▶ Exercise instructions: Search the records below for the string "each" and report only the number of lines that contain it.

Stored records:
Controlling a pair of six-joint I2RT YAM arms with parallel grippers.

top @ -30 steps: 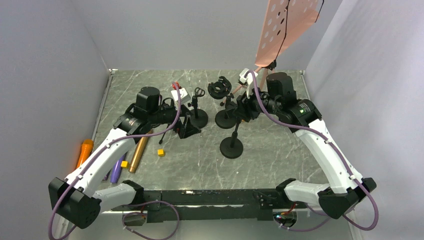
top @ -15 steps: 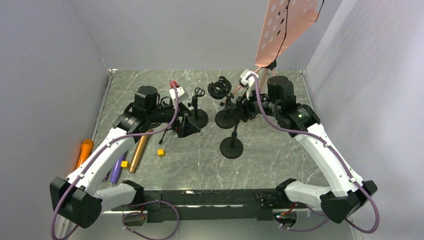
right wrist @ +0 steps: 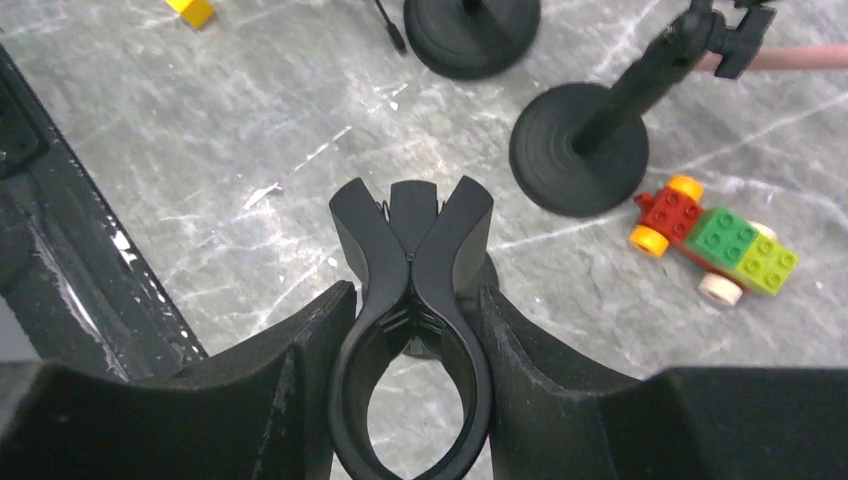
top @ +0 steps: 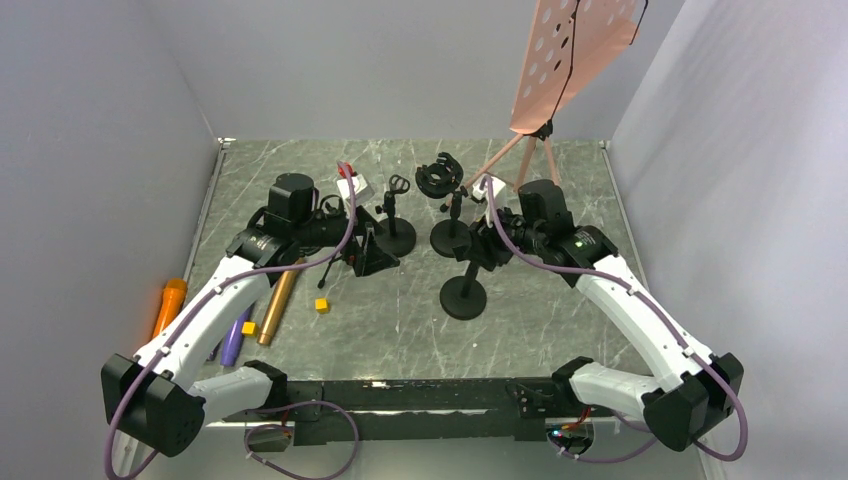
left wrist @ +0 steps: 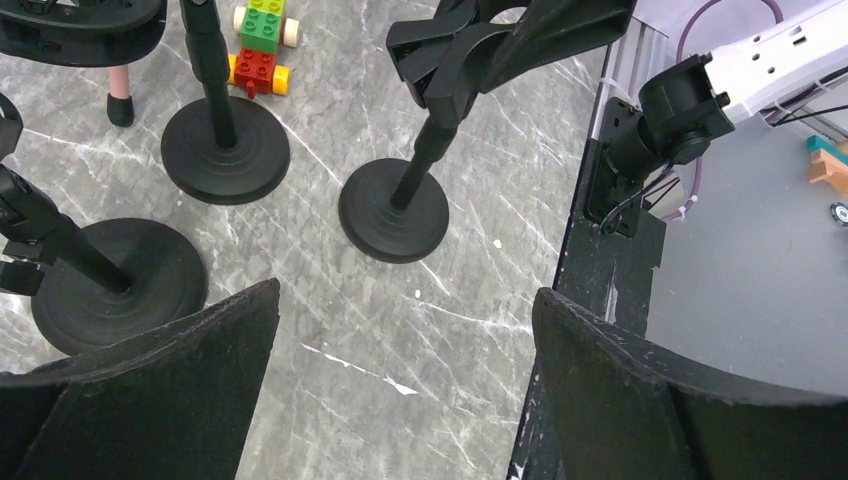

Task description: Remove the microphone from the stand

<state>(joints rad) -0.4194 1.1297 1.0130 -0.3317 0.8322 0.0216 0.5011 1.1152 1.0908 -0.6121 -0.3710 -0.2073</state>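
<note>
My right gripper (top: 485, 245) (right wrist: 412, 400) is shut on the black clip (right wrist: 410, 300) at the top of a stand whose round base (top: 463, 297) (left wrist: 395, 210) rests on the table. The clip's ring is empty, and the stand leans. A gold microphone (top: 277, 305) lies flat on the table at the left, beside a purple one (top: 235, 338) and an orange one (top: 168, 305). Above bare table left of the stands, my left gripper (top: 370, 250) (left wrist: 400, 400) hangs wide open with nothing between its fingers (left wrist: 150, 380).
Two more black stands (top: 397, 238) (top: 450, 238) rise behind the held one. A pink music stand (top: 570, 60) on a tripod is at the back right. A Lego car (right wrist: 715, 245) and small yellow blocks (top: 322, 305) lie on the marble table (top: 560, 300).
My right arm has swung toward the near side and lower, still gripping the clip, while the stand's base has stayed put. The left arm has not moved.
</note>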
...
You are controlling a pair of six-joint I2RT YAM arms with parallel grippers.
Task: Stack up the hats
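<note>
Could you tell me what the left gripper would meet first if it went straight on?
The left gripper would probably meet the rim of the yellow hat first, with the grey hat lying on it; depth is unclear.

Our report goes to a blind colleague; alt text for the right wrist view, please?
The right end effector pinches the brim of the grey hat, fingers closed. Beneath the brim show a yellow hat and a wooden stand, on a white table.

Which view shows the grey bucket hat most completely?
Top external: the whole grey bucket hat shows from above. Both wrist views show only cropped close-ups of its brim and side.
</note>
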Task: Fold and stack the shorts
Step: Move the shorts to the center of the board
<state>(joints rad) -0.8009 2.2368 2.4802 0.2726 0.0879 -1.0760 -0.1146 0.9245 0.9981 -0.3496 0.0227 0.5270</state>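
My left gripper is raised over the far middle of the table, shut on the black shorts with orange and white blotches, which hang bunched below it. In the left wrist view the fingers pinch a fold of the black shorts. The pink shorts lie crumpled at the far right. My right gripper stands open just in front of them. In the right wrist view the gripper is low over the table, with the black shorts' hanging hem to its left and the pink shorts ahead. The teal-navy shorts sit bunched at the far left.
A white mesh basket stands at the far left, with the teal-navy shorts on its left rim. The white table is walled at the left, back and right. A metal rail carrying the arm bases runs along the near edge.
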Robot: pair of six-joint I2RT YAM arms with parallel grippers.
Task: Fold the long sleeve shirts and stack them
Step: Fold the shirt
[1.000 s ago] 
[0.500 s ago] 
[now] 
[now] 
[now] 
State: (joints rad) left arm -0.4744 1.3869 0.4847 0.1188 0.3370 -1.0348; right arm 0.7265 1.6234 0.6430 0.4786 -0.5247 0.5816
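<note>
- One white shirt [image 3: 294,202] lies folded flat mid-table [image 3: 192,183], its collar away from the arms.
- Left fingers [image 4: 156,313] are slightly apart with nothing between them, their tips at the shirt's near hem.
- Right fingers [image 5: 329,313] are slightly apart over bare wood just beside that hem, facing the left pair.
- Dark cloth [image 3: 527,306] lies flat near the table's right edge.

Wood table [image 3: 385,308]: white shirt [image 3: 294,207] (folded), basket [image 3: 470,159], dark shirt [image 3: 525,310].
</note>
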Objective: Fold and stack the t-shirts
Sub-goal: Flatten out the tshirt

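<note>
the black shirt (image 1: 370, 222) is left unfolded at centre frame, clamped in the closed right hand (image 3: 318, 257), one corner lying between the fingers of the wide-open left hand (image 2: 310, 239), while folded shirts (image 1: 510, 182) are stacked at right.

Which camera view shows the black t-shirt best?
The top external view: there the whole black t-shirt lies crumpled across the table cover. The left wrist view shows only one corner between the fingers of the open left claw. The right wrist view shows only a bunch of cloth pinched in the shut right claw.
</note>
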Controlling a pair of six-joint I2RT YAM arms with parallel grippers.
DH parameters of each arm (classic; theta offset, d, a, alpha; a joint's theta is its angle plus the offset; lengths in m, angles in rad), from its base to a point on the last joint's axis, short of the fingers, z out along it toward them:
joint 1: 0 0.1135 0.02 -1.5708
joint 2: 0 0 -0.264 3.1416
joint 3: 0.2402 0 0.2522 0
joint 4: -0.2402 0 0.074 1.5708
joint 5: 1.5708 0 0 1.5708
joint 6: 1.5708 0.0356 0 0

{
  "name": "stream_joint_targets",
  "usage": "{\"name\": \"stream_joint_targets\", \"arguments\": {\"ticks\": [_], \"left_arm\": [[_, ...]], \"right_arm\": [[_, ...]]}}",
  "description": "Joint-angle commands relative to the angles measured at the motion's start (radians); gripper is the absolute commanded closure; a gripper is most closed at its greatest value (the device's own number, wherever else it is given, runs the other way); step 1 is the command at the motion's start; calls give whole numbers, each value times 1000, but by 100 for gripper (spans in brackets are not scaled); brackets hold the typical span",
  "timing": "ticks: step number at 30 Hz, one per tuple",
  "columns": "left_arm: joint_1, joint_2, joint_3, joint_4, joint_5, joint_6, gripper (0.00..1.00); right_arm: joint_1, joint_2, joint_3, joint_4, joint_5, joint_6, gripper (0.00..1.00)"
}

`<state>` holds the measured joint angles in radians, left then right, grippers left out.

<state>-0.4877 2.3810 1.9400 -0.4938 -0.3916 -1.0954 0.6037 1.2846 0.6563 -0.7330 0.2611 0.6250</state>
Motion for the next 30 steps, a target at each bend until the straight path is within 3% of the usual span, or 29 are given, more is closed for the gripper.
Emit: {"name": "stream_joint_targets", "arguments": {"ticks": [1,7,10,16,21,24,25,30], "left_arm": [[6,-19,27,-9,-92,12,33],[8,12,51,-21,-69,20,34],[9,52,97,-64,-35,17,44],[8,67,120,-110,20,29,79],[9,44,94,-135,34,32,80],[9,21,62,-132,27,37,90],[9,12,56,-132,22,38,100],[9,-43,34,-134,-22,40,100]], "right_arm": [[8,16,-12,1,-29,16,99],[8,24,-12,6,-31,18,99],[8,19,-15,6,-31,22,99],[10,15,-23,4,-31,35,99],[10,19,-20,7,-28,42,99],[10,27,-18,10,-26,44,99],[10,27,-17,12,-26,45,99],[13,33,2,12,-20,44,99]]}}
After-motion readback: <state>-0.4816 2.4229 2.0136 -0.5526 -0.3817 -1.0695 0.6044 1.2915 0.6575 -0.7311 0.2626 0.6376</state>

▶ Result: 3